→ **EXERCISE**:
Take each line below that has "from" and copy it.

→ **THE RECORDS**:
= = = = =

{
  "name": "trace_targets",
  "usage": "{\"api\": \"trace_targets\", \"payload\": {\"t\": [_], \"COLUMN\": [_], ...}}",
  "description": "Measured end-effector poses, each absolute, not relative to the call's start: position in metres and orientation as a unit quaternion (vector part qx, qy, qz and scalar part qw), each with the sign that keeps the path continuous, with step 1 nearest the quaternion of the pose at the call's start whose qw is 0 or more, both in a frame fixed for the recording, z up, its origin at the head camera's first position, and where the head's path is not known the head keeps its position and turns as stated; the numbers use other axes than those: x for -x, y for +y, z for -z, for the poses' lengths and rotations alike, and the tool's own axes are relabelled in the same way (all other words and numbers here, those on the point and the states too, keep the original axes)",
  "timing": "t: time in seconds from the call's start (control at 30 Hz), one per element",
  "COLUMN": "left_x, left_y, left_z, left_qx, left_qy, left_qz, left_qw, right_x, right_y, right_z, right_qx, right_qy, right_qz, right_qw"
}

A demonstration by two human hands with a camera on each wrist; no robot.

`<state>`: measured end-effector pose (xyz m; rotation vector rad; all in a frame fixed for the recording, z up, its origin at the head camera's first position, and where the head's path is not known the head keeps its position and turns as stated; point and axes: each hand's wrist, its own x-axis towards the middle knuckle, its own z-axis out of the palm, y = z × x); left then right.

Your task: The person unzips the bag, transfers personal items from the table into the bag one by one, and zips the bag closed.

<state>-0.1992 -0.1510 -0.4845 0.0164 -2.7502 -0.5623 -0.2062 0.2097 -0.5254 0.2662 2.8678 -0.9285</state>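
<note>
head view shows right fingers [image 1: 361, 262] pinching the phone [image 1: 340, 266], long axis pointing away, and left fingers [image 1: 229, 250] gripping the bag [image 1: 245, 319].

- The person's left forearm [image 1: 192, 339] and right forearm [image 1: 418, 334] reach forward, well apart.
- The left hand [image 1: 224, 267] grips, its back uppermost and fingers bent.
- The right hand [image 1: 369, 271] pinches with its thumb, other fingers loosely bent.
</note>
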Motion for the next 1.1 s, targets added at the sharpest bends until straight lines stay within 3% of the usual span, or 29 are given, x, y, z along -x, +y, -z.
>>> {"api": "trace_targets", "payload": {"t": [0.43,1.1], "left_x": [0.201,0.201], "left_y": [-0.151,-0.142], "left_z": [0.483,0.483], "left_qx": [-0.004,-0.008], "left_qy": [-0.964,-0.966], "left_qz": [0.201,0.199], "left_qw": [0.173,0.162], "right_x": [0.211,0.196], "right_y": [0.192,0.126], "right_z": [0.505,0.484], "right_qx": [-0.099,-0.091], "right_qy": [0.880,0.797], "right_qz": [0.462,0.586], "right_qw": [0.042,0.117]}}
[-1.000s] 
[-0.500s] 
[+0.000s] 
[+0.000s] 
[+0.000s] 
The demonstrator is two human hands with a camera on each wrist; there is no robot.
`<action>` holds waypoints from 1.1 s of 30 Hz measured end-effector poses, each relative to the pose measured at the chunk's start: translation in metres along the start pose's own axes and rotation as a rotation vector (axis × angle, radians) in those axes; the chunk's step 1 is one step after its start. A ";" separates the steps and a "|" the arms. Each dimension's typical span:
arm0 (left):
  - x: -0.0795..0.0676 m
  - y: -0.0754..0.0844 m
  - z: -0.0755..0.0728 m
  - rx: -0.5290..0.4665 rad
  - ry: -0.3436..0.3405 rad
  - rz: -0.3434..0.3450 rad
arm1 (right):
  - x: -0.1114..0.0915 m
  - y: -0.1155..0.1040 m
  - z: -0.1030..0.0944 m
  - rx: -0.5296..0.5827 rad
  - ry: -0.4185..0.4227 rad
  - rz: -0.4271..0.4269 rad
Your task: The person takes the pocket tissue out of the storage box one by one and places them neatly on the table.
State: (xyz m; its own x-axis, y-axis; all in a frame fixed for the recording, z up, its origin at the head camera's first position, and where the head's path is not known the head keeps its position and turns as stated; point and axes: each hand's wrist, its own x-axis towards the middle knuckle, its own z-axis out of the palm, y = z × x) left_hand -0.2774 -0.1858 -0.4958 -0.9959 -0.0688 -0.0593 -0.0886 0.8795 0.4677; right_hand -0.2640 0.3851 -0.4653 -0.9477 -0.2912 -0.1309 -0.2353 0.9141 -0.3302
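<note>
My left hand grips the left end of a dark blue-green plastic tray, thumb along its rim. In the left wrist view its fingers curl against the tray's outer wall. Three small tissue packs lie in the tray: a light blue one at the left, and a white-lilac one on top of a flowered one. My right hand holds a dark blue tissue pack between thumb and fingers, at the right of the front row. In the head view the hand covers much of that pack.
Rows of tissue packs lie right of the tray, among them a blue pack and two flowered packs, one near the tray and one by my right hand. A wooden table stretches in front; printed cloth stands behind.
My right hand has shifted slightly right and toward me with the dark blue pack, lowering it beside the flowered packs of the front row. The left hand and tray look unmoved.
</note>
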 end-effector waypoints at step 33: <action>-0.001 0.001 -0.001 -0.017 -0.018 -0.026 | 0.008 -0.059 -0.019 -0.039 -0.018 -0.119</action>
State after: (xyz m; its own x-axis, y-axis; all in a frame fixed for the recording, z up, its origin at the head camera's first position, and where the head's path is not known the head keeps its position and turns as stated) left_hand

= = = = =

→ **SOLUTION**:
  "timing": "t: time in seconds from the call's start (control at 30 Hz), one per element",
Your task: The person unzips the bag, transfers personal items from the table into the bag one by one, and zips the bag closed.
`<action>` holds waypoints from 1.1 s of 30 Hz measured end-effector poses, each relative to the pose measured at the chunk's start: translation in metres along the start pose's own axes and rotation as a rotation vector (axis × angle, radians) in those axes; the chunk's step 1 is one step after its start. A ";" separates the steps and a "|" the arms. Each dimension's typical span:

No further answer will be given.